Things you may never need to buy again. Items 6 – 9
Most home made cleaners use the same few ingredients in different combinations. Vinegar, borax, washing soda, bicarbonate and essential oils crop up over and over again.
There are many other home made cleaners still to come. Doing linky posts takes ages!
6. Home made Febreze
Febreze is not just a nicely perfumed room spray, it also removes the smell completely and will do the same function on fabrics. This is one of the easiest things in this series to try.
Find an empty spray bottle. In a jug, put 1 tbsp bicarbonate of soda and a pint of water, mix well and pour into the bottle. Very useful in the loo to remove bad smells. The spray itself doesn’t smell of anything much. If you would like it too, add a tsp of fabric softener, a swoosh of perfume, a tsp of disinfectant or even a tblsp of Febreze.
7. Dishwasher detergent
The Home Made Experiment has several really good sounding recipes, including this one for dishwasher detergent.
Jen at My Make Do And Mend Life had variable results when making hers
Whilst this American version uses fresh lemons and vinegar, the smell would be amazing! If I try homemade dishwasher tablets, this is probably the recipe i would go for. I have a huge box of tablets still to use!
8. All purpose cleaner
There are many recipes for all purpose cleaners on the internet. The simplest I have tried is just half vinegar and half water. I put that in a spray bottle and add just a few drops of washing up liquid. You can use any vinegar and I often use cheap malt vinegar. The vinegar that you use needs to be acidic enough to do the job. This mixture is brilliant on our glass shower screen, on the bath and in the basin and for the bathroom cabinet mirrors. I also use it on the glass hob in the kitchen.
This mixture, or any vinegar on its own, is very effective at getting rid of water stains on taps. If they are very bad, soak a couple of sheets of toilet paper in vinegar, wrap the sheets round the tap and leave to soak for a couple of hours and the vinegar will dissolve the hard deposits.
The vinegar seems to get rid of soap scum and general grease. I spray it on wall tiles and swoosh it around a bit with a washing up brush.
The vinegar smells a bit, so I rinse any surface I’ve used it on, give them a quick wipe and the smell soon goes.

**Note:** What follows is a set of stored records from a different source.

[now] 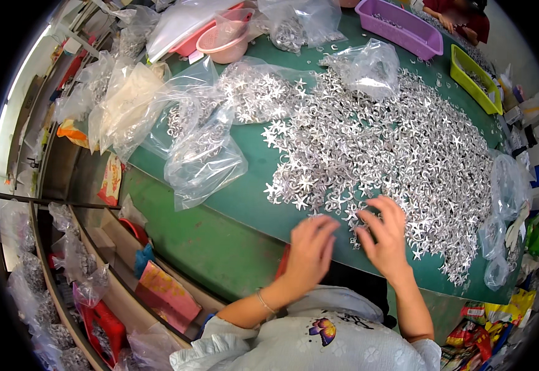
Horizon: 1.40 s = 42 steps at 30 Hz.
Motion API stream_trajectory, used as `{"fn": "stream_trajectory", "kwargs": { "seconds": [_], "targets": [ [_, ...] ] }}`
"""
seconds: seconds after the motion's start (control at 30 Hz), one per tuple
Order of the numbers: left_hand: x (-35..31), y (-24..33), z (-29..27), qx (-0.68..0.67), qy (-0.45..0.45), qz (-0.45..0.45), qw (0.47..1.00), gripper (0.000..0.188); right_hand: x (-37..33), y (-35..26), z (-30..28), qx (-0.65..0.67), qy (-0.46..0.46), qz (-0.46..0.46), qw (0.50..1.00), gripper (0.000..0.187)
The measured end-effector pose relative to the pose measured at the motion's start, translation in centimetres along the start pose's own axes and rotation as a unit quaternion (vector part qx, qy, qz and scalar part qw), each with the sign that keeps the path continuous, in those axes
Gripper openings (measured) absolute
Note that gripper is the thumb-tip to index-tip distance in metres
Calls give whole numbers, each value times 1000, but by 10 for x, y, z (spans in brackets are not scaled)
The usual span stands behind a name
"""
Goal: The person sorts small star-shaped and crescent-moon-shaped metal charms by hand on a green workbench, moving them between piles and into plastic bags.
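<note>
A wide heap of small silvery metal starfish-shaped pieces [380, 148], mixed with small ring-like bits, covers much of the green table [251, 191]. Both my hands are at the heap's near edge, close to the table's front. My left hand [309, 252] has its fingers bent and a little apart, pointing right; I see nothing held in it. Just to its right, my right hand [385, 240] reaches over the nearest pieces with fingers curved and spread. A few loose pieces lie between the hands.
Clear plastic bags [204, 164] of metal pieces lie left of the heap. A pink basket [223, 44], a purple tray [399, 28] and a lime-green tray [476, 80] stand at the table's far side. Crowded shelves [105, 266] flank the left. Another person [461, 21] sits at the far right.
</note>
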State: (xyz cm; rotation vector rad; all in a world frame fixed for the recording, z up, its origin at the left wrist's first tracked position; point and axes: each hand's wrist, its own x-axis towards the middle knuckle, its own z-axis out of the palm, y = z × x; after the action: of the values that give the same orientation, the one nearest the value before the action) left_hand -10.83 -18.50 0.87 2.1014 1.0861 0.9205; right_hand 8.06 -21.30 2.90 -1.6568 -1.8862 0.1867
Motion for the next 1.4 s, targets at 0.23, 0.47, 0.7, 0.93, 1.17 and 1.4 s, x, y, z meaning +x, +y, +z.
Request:
{"fn": "stream_trajectory", "kwargs": {
  "seconds": [0.23,0.47,0.7,0.93,1.17,1.4],
  "targets": [
    [11,-19,-2,130,11,-54,990,50,-16,27,1,-106,-10,20,994,22],
    [7,-27,-9,150,11,-48,987,33,-12,14,5,-101,74,60,990,20],
    [12,-35,-10,125,69,-57,988,31,-12,13,18,-41,-14,6,999,23],
    [29,-14,17,165,8,-16,986,31,-10,0,11,-50,-21,49,997,25],
    [2,-13,6,73,-98,20,992,31,-20,4,2,-17,-79,29,996,29],
    [3,-8,7,133,-74,-5,988,42,-18,-8,8,3,-88,44,995,30]
  ]
}}
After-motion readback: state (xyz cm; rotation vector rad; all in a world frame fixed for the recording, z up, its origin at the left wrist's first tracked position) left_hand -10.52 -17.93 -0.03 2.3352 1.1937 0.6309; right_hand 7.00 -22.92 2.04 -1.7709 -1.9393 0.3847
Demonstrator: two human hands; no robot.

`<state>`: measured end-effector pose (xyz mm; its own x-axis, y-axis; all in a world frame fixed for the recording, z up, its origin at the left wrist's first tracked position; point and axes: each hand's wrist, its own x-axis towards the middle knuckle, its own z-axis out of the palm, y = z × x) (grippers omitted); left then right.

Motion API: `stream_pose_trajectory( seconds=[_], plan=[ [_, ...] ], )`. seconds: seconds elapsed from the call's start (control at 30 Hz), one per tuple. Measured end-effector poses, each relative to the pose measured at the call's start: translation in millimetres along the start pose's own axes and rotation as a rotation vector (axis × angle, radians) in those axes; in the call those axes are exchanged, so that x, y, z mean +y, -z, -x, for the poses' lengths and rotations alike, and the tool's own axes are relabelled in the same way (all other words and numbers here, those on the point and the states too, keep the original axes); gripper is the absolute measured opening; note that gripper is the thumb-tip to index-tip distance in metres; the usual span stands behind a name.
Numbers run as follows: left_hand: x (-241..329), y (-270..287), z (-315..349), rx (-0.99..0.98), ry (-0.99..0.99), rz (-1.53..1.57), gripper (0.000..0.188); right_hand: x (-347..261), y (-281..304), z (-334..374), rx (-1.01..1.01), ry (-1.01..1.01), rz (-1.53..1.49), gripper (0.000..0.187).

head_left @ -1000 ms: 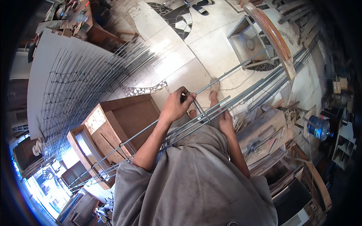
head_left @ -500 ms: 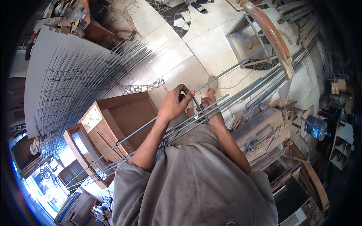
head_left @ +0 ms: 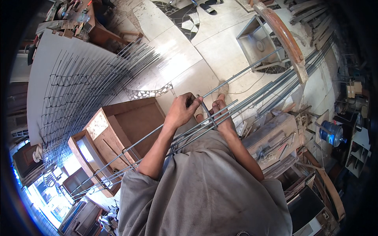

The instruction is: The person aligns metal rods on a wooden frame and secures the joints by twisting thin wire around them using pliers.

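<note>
Several long steel bars [head_left: 184, 138] run diagonally across in front of me, from the lower left to the upper right. A short steel stirrup [head_left: 207, 111] crosses them between my hands. At its upper end, by the topmost bar, my left hand [head_left: 181, 110] pinches the stirrup with thumb and fingers. My right hand [head_left: 223, 117] is closed beside the stirrup's right side, its fingers curled near the bars; what they hold is hidden. Another stirrup [head_left: 126, 156] sits around the bars farther left.
A brown wooden cabinet [head_left: 136, 124] stands under the bars on the left. Behind it, a stack of tied steel cages [head_left: 84, 86] leans along a white panel. A workbench with tools [head_left: 275, 143] and a blue water bottle [head_left: 331, 133] are at right. A curved wooden beam [head_left: 281, 33] stands farther off.
Both hands stay at nearly the same place on the stirrup and bars. The right hand's fingers have shifted slightly, and the view has moved a little.
</note>
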<state>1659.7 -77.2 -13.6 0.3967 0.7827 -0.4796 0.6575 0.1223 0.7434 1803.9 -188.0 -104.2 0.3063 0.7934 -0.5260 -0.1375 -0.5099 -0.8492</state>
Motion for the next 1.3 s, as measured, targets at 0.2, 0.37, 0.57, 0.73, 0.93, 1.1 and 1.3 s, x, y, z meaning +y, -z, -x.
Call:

One test by Good Housekeeping’s microbiologist found that 5% vinegar is 90% effective against mold and 99.9% effective against bacteria
Which is great for bathrooms and kitchens
Those who have been readers for a while will know that I don’t use soap, shower gel or any other cleanser for my skin whilst showering, and haven’t done for over 40 years. My skin seems fine, and I don’t smell! It was on one of my many economy drives, I heard about a chap, on the radio, who never washed. He didn’t not wash, that was just their way of catching attention, what he did was the same as everyone else, but without the soap part. So I tried it, and found that I felt just as clean, didn’t smell, or indeed notice any difference much at all.
I know that this isn’t for everyone by any means, and mention it only as a possibility, so that you are aware, you don’t need to use soap to be clean. If you want to have a go at making some, there are lots of resources out there to help you. Jen, has a good recipe that is well explained. Jen starts her recipe by saying that soap is at the base of many home made cleaning recipes, so you may want to make it for just that reason alone.